A key competency a leader must process is to acknowledge that mental health challenges exist and talk about it with compassion, says Karunakaran.
“By speaking up and being more open about mental health challenges, by sharing their own examples or experiences, they can set a healthy example for others to speak out as well. By talking about it, leaders can normalise the topic, destigmatise it and help alleviate the impact it has,” he adds.
How can leaders balance compassion for employees going through a mental health challenge with accountability for individual responsibilities?
Compassion and accountability go hand-in-hand and striking a balance between the two is crucial for creating a work environment where people can thrive. This is often called the golden zone where leaders drive high accountability with empathy and compassion. They set clear expectations and boundaries, give affirmative and positive feedforward regularly and constantly foster open and empathetic dialogue with individuals about what is working and what is not, from all perspectives.
“To support individuals going through mental health challenges, leaders can assure effective solutions such as flexible working hours, work environments, authentic conversations with an increased focus on mental health. Determining what inspires them is, thus, the most important consideration for a leader. The gap between mental health difficulties and personal accountability can be bridged by setting attainable goals and by just being empathetic, compassionate and mindful. organisations/leaders need to start working towards building psychological safe spaces for individuals to thrive in them,” says Garg.
“We don't have to choose between compassion and accountability. Rather, we should create conditions that promote them both,” she adds.
How can leaders work to create a culture of connection and psychological safety?
Karunakaran suggests the following ways for leaders to create a culture of connection and psychological safety:
Listen with empathy – instead of listening to win or listening to fix, leaders can practice listening to fully understand and unlock new perspectives, listen to comprehend and empathise with the employees.

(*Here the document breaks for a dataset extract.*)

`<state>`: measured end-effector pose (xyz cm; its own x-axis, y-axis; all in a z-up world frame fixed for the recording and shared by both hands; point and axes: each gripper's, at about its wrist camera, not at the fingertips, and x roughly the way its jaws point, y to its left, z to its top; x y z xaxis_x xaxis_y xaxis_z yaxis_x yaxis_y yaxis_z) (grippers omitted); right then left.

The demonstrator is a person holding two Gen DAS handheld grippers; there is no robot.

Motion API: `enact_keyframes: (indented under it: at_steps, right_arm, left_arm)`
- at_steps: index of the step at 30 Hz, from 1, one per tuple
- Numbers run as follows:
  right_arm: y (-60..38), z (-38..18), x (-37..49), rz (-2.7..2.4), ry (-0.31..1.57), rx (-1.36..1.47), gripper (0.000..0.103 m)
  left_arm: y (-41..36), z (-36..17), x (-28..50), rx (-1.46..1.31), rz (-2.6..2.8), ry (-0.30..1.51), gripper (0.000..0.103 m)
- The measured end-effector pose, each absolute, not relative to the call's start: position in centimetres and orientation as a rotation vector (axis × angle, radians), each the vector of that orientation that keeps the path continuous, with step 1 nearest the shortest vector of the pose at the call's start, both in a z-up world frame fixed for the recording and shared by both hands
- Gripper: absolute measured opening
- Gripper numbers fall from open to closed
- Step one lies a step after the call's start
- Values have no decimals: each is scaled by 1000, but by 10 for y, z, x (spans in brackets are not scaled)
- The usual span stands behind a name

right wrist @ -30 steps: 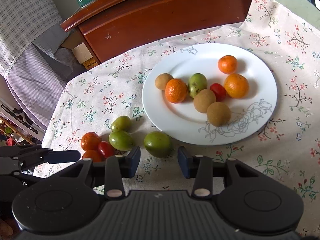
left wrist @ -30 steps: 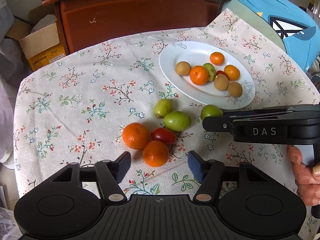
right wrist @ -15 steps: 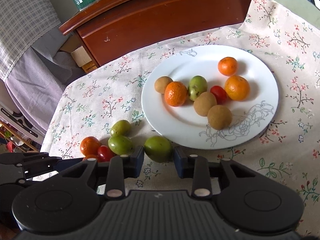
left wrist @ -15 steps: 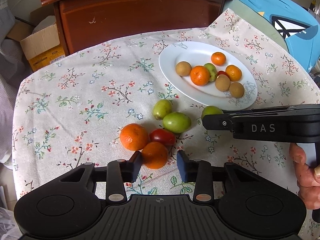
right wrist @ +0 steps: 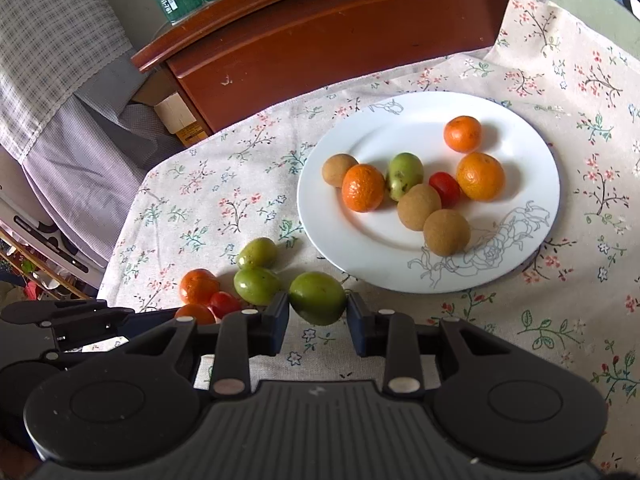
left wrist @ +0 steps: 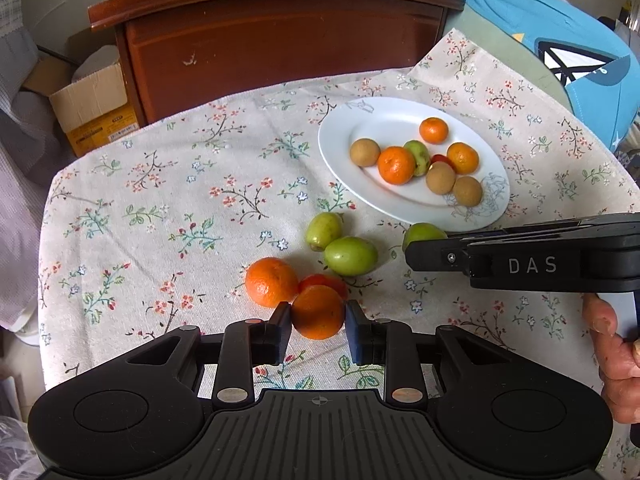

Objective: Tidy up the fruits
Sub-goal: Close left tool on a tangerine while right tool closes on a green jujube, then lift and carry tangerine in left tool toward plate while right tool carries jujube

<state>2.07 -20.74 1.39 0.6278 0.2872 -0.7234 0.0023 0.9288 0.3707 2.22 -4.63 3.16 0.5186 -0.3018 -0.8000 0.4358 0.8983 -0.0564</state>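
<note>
My left gripper [left wrist: 317, 322] is shut on an orange mandarin [left wrist: 318, 312] on the floral cloth. Behind it lie another mandarin [left wrist: 271, 281], a red tomato [left wrist: 326, 281] and two green fruits [left wrist: 350, 255]. My right gripper [right wrist: 318, 312] is shut on a green fruit [right wrist: 317, 297] near the plate's front edge; it also shows in the left wrist view [left wrist: 422, 234]. The white plate [right wrist: 532, 160] holds several mandarins, brown fruits, a green fruit and a tomato.
A dark wooden cabinet [left wrist: 280, 36] stands behind the table. A cardboard box [left wrist: 94, 108] sits on the floor at left. Blue fabric [left wrist: 560, 40] lies at the back right. Checked cloth [right wrist: 52, 40] hangs at the left.
Both grippers moved forward and closed: the left around the near mandarin, the right around the green fruit by the plate.
</note>
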Motion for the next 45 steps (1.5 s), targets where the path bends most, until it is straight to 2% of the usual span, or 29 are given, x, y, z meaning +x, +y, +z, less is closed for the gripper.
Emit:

Speak last – the skill to hold their opinion to themselves until everyone has spoken provides leaders with the authentic and unbiased thoughts of the team, and it provides team members with the feeling that they are heard.
Invest in personal connections – leaders need to allow themselves to be vulnerable, strive to be relatable by sharing their own experiences, show curiosity to hear others stories to build connections that are safe, personal, and teamwide so employees feel connected to their leaders and organisation.